Staff members from the Army Corps of Engineers saw for themselves the condition of the beaches of Harrison County, two years after Katrina blasted through.
"You guys have a nice, wide beach here," said Tim Caldwell, with the Army Corps of Engineers. "It could stand some additional height. That's what we hope to provide it in our re nourishment project."
Before the 1.5 million cubic yards of sand are pumped onto the 26 mile coast line the Corps must find ways to protect much of that sand.
"It's important to find methods to keep the sand on the beach," said Sand Beach Director Bobby Weaver. "One of them was the boardwalk project, which we're going to be coming back with a concrete structure.
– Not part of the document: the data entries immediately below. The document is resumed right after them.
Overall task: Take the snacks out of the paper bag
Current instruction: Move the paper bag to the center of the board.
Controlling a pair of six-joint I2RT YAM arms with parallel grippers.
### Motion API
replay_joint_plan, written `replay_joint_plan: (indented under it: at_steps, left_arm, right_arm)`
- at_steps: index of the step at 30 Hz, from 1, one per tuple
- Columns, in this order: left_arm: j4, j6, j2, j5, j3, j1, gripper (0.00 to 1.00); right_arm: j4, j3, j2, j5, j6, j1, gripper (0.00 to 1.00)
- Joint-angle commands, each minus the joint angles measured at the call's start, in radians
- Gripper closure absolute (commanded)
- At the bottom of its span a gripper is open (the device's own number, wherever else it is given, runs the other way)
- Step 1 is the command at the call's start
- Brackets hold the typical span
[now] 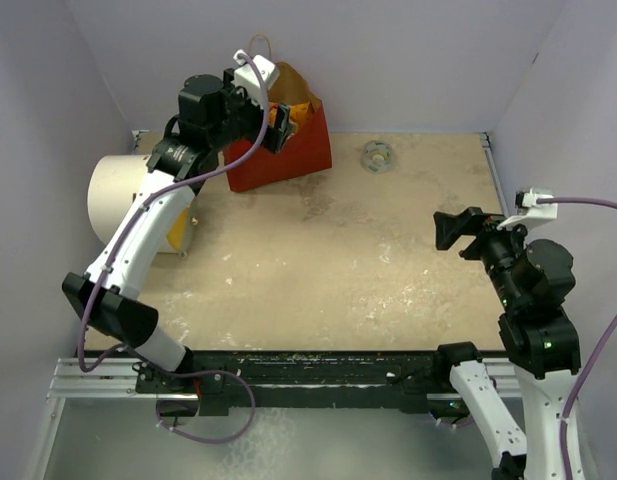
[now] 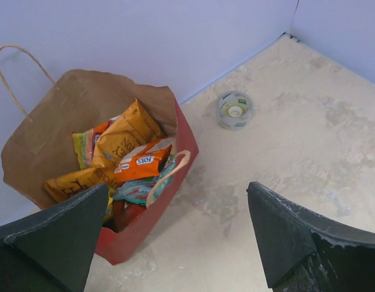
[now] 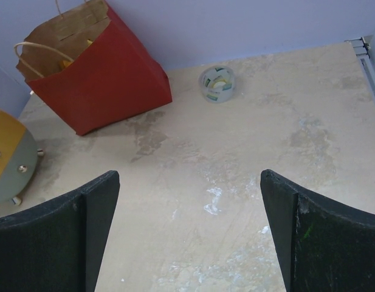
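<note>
Snacks: the snacks (image 2: 123, 158) are sitting packed inside the paper bag (image 2: 154, 213). Orange and yellow packets are lying on top, with teal and red ones showing beneath. None is lying outside the bag.
Paper bag: it is standing upright with its mouth gaping upward, so the packets are reachable from above.
Handles: one loop handle (image 2: 11, 67) is sticking up at the bag's far side. The other (image 2: 169, 176) is drooping inward over the near rim, where it looks likely to snag a reaching finger.
Left gripper: the left gripper (image 2: 178, 185) is hovering above the bag's near rim, jaws spread wide and carrying nothing. It appears to be lining up for a dip into the mouth.
Right gripper: the right gripper (image 3: 188, 173) is hanging well apart from the bag, facing it, jaws likewise wide and empty. It is probably waiting and leaving the other arm room.
Progress: judging by the full bag, the unloading is not yet starting.
Tape roll: a tape roll (image 2: 234, 110) is lying flat to the bag's right, near it but apart.
Drum: a white drum (image 1: 123, 200) is resting on its side to the bag's left.
Table: the pale table (image 1: 388, 290) is showing blotches and white scuffs. The bare stretch in front of the bag is offering space for setting packets down.
Room: lilac walls (image 1: 408, 60) are closing in behind and on both sides, with the bag standing close to the rear one.
</note>
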Motion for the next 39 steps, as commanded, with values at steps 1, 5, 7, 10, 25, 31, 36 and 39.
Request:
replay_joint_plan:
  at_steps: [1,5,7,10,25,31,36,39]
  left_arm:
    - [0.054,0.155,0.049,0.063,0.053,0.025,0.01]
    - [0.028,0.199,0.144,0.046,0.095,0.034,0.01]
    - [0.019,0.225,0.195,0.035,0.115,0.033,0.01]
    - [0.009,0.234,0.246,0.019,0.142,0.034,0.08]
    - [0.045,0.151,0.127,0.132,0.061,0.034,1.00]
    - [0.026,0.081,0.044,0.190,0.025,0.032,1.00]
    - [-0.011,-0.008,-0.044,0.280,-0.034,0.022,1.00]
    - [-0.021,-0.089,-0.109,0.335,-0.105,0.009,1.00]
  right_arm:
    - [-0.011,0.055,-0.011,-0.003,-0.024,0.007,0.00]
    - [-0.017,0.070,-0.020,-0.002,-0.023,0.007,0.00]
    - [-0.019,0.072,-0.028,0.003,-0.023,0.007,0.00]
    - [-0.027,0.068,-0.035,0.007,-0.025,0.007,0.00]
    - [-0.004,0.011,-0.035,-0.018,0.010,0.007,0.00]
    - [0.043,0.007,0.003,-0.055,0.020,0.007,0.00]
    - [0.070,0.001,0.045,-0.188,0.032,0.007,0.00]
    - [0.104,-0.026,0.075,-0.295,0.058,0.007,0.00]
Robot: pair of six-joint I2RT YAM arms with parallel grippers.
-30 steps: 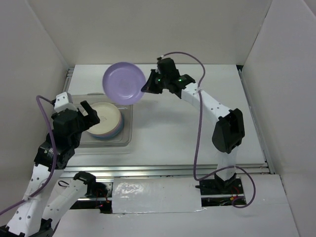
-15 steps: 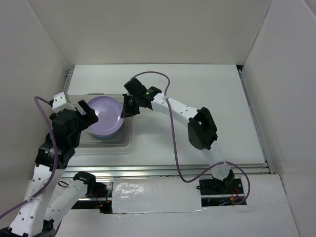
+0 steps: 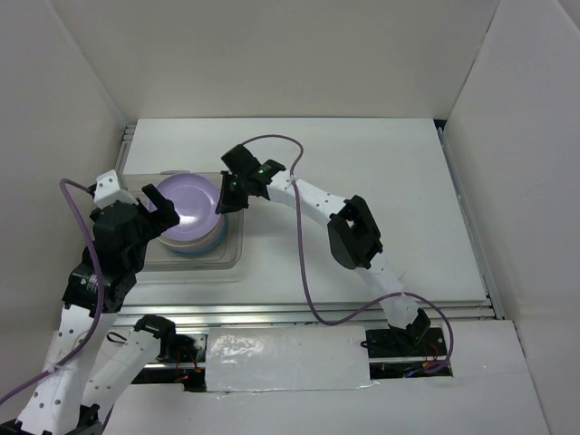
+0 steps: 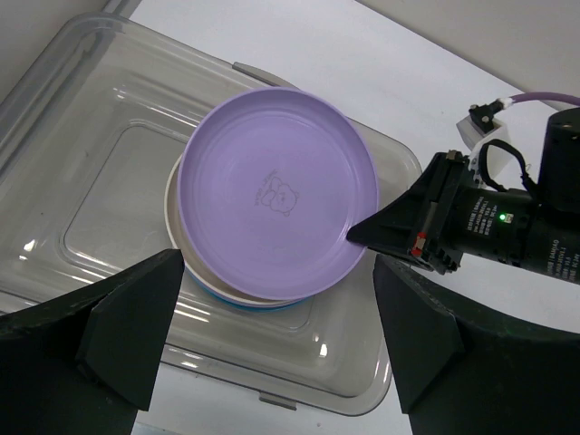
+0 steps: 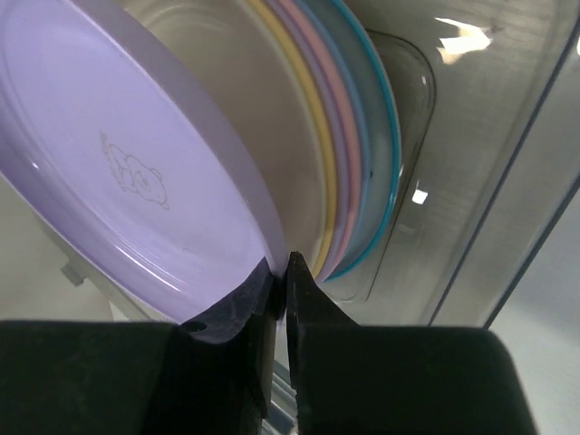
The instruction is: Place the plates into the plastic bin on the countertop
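The lilac plate (image 3: 186,201), earlier raised over the far worktop (image 3: 381,154), now sits on the plate stack (image 3: 201,245) in the plastic bin (image 3: 234,256), with the right pincer (image 3: 221,206) still at its right rim.

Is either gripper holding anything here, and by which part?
The right gripper pinches the round lilac plastic plate by its rim. The left gripper is open, holding nothing.

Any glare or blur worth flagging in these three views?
Top view: sharp, evenly lit, a pale sheen on the lilac plate. Left wrist: small glints on the bin, otherwise crisp. Right wrist: bright glare on the bin wall, and the hand is featureless black.
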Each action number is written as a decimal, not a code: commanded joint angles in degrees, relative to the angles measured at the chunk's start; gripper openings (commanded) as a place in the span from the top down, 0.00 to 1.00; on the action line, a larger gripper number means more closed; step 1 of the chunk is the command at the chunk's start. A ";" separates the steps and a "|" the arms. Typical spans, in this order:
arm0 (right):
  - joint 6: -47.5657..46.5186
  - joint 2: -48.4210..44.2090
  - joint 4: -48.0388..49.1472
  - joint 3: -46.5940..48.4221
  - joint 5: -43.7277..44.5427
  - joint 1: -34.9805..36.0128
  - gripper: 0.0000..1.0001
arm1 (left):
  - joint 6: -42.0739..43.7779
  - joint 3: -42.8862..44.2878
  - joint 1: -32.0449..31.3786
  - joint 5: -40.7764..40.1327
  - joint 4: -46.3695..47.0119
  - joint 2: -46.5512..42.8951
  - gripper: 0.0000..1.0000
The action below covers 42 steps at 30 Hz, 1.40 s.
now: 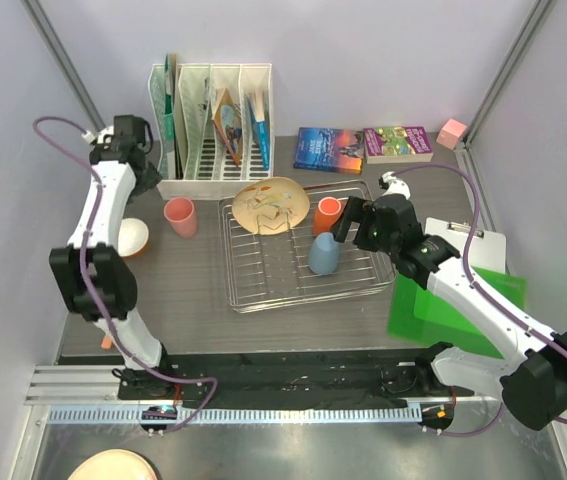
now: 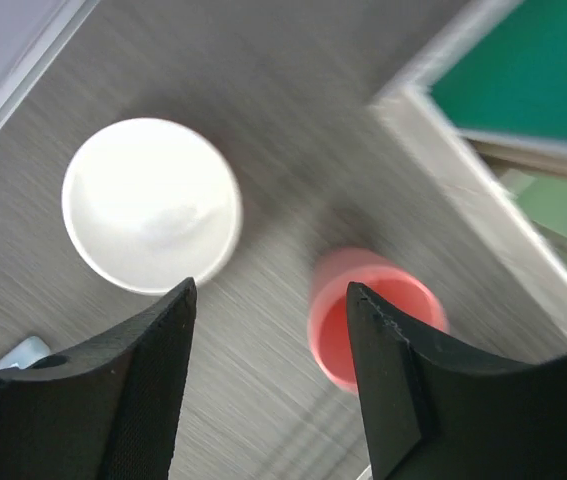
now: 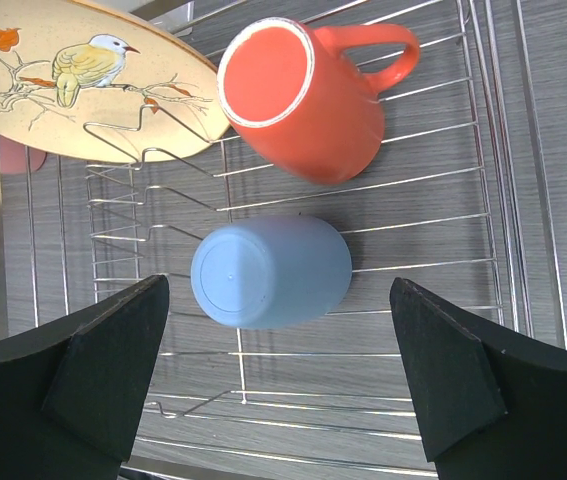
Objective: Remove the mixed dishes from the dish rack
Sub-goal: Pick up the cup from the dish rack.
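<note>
The chrome wire dish rack [image 1: 263, 285] lies mid-table. A beige round plate [image 1: 270, 205] with a bird pattern leans at its far left. An orange mug [image 1: 327, 213] and an upside-down grey-blue cup [image 1: 324, 254] sit in the rack. My right gripper [image 1: 349, 224] is open, right of the mug and above the cup. In the right wrist view the open gripper [image 3: 278, 375] hovers near the cup [image 3: 271, 272], with the mug [image 3: 303, 95] and plate [image 3: 73, 90] beyond. A pink cup [image 1: 180, 216] and a small orange bowl [image 1: 131, 237] stand on the table left of the rack. My left gripper [image 2: 268, 380] is open and empty above the table between the bowl [image 2: 151, 205] and the pink cup [image 2: 338, 320].
A white slotted file holder [image 1: 213, 130] stands at the back left. Two books [image 1: 329, 148] and a pink block [image 1: 452, 132] lie at the back right. A clipboard [image 1: 478, 245] and a green sheet [image 1: 453, 300] lie right of the rack. A peach disc [image 1: 113, 465] sits below the table's edge.
</note>
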 commanded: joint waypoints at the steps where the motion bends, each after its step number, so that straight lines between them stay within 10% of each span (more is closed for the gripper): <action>1: -0.84 -0.62 3.52 0.57 1.39 0.12 0.02 | 3.46 0.11 -13.33 -6.50 4.41 -15.68 0.31; 5: -0.93 -0.62 3.97 0.92 2.09 0.03 0.02 | 8.73 -7.01 -23.63 0.78 12.32 -23.01 0.03; 18: -8.13 -2.82 2.65 0.74 2.53 1.70 0.05 | 12.19 -21.96 -47.82 5.80 17.78 -26.88 0.06; 42: -8.31 17.84 3.70 7.51 6.58 10.32 0.04 | 5.94 -41.39 -49.32 8.61 23.50 -44.47 0.06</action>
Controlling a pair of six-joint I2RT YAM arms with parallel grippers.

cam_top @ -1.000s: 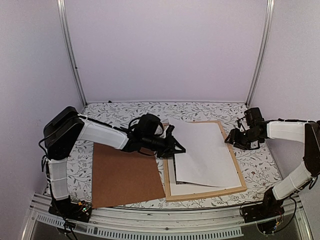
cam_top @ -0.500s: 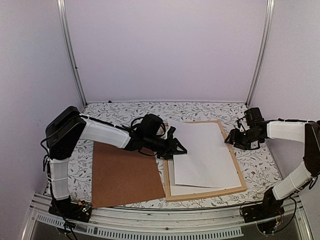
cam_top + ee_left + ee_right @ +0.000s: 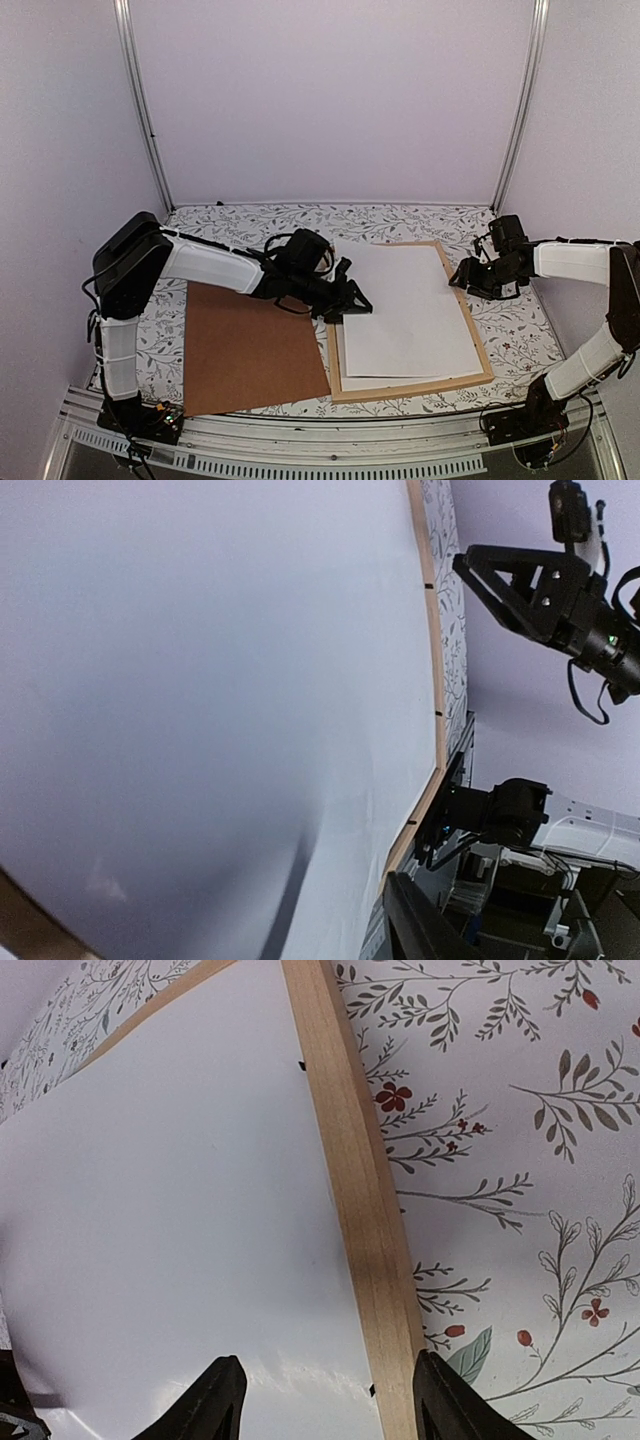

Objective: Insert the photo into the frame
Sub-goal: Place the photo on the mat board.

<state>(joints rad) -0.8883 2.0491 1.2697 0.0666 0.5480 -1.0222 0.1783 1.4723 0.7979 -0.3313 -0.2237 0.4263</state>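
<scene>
No legible text, label, brand, number or sign anywhere, plain white back of the photo (image 3: 405, 305) facing up, bare light wood on the frame (image 3: 410, 388), only leaf-and-flower print across the table (image 3: 250, 222)

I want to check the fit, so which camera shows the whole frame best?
Top external: the frame shows almost whole, the photo lying white-side-up in it. Left wrist shows one long bar; right wrist, one bar close up.

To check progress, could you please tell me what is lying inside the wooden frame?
The photo lies inside the frame, white back up, covering nearly all of it. Its printed side and anything beneath it are hidden.
</scene>
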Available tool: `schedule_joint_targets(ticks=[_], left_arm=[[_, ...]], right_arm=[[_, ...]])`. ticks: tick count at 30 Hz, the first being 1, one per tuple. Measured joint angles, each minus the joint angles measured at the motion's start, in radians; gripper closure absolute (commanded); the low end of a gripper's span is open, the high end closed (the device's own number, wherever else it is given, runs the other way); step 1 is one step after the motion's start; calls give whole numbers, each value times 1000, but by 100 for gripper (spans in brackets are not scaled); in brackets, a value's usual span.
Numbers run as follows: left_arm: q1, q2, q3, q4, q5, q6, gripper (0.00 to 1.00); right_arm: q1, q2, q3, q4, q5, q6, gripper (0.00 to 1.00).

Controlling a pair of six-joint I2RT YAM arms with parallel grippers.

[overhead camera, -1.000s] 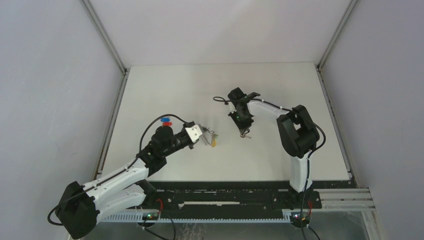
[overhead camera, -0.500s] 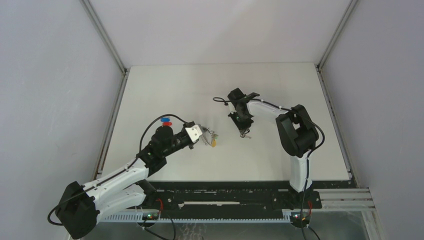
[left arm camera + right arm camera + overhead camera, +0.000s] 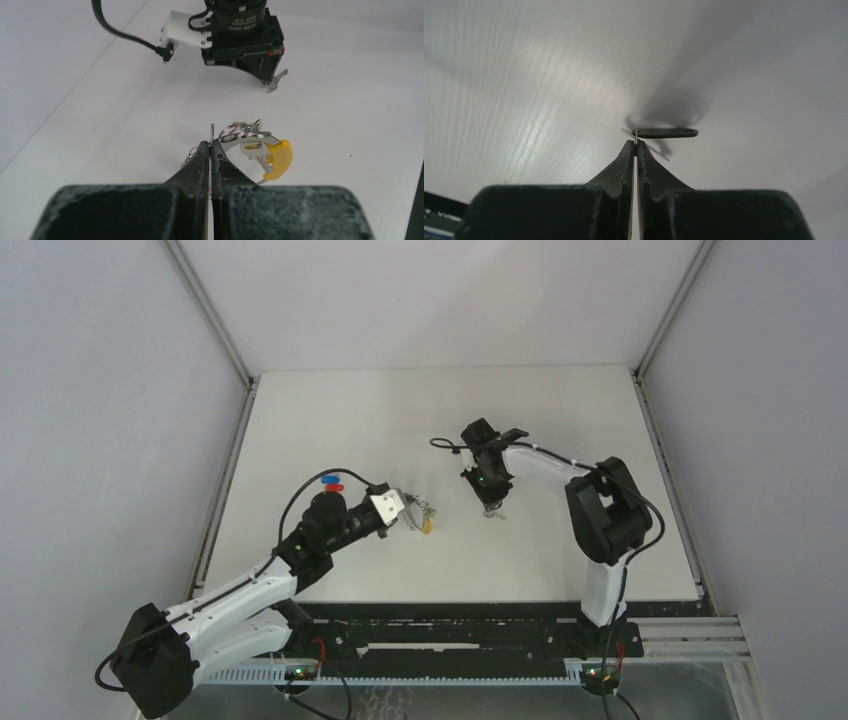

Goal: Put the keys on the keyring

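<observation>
My left gripper (image 3: 403,510) is shut on a thin ring of the keyring (image 3: 425,517), a silver loop with small rings and a yellow strip. In the left wrist view the keyring (image 3: 250,142) sticks out just past the closed fingertips, with the yellow strip (image 3: 278,158) to the right. My right gripper (image 3: 490,506) points down at the table to the right of the keyring, apart from it, and is shut on the small black-headed key (image 3: 665,133). The key's metal tip (image 3: 276,80) shows under the right gripper in the left wrist view. No green tag shows.
A pair of blue- and red-headed keys (image 3: 331,483) lies on the white table (image 3: 400,410) behind the left arm's wrist. A black cable (image 3: 440,443) loops off the right wrist. Grey walls enclose the table at the left, right and back.
The right arm has shifted a little to the right with the key in its jaws. The left arm and keyring have not moved.
</observation>
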Motion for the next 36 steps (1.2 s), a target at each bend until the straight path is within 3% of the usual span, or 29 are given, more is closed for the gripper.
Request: schedule_joint_targets(ticks=[17,27,36], left_arm=[[0,-61,0,-21,19,29,100],[0,-62,61,-77,99,62,100],[0,-60,66,-93,128,113,100]], right_arm=[[38,-539,-71,-14,-219,-220,100],[82,-629,-74,-9,-418,-378,100],[137,-615,-65,15,-592,-515,100]])
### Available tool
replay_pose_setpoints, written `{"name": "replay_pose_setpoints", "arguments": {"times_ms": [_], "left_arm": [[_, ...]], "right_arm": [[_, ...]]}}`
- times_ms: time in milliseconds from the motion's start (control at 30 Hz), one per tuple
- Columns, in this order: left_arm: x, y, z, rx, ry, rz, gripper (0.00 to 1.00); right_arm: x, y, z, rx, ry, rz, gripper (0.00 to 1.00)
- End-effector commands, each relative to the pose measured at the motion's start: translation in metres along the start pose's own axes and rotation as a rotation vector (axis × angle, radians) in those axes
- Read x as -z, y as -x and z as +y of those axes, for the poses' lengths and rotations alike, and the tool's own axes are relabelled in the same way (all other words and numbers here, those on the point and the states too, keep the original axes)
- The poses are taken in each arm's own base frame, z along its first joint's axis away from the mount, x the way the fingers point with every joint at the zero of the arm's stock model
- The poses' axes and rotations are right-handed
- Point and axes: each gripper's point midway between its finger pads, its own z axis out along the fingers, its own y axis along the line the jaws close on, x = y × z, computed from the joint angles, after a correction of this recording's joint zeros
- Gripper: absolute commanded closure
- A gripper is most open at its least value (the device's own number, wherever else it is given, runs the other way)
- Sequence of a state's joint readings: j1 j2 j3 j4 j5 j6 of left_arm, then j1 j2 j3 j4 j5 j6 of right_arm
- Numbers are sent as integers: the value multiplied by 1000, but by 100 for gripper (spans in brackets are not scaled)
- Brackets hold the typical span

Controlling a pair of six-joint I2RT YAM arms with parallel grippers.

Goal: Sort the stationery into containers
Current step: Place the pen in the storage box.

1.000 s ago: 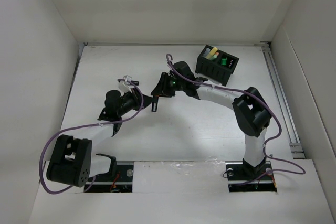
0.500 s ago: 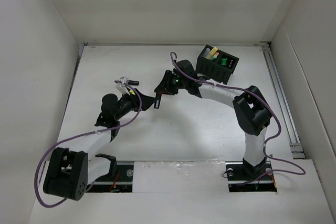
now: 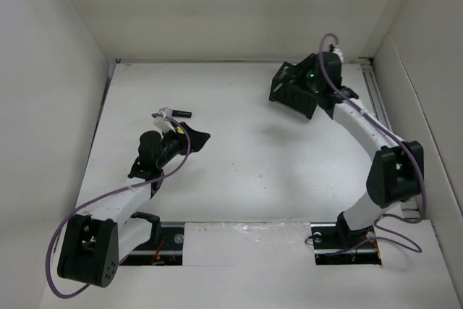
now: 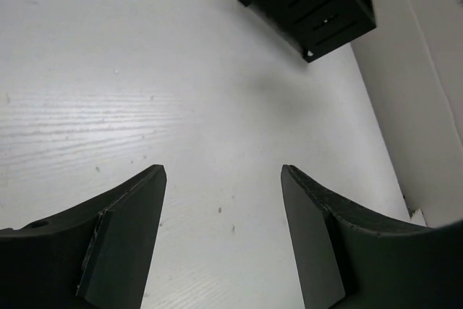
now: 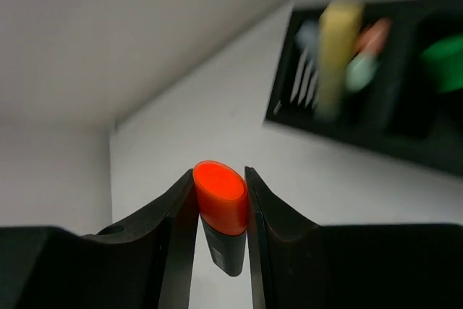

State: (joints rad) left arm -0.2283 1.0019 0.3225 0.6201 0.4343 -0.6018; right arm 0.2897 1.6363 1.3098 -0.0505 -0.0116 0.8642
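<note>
Right now our right claw (image 5: 218,173) is pinching an orange-capped marker (image 5: 219,197) by its upper end, cap toward the wrist camera, close to the black organiser (image 5: 347,117) at the far right of the tabletop (image 3: 253,171). We judge the drop to be the risky part. If we let go off-centre, the marker could strike a divider or the rim and fall outside. It could also knock the yellow pen (image 5: 336,48) or the green one (image 5: 443,56) already standing inside. The organiser looks blurred, so we cannot tell which compartment lies below. Our left claw (image 4: 223,170) is spread and holds nothing, just beside a black marker (image 3: 179,113) lying on the tabletop. Nothing stands between them.
</note>
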Motion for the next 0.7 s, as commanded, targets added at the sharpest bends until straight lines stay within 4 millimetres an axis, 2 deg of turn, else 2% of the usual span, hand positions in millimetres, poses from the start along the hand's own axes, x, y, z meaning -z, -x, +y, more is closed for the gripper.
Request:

The second one is the dunes. They play a vital role in keeping the sand on the beach."
On Tuesday, Corps representatives toured various dunes that were created by landscape experts from Mississippi State.
"We have dunes that are 18 to 20 inches tall, which nobody can believe," said MSU Landscape Architect Pete Melby. "So we had to bring them out here and point to it and say, 'Hey look, this is 12 years worth of trial and error.'"
If the Corps goes along with the dunes concept, they must consider which species of plants to use, how many they'll need, and where to place them. The goal is to better protect the beach from future storms, so it will once again be a place tourists can enjoy and South Mississippians can be proud of.
As part of the project, the Corps will also repair damaged seawalls, storm pipes, and open channel drains.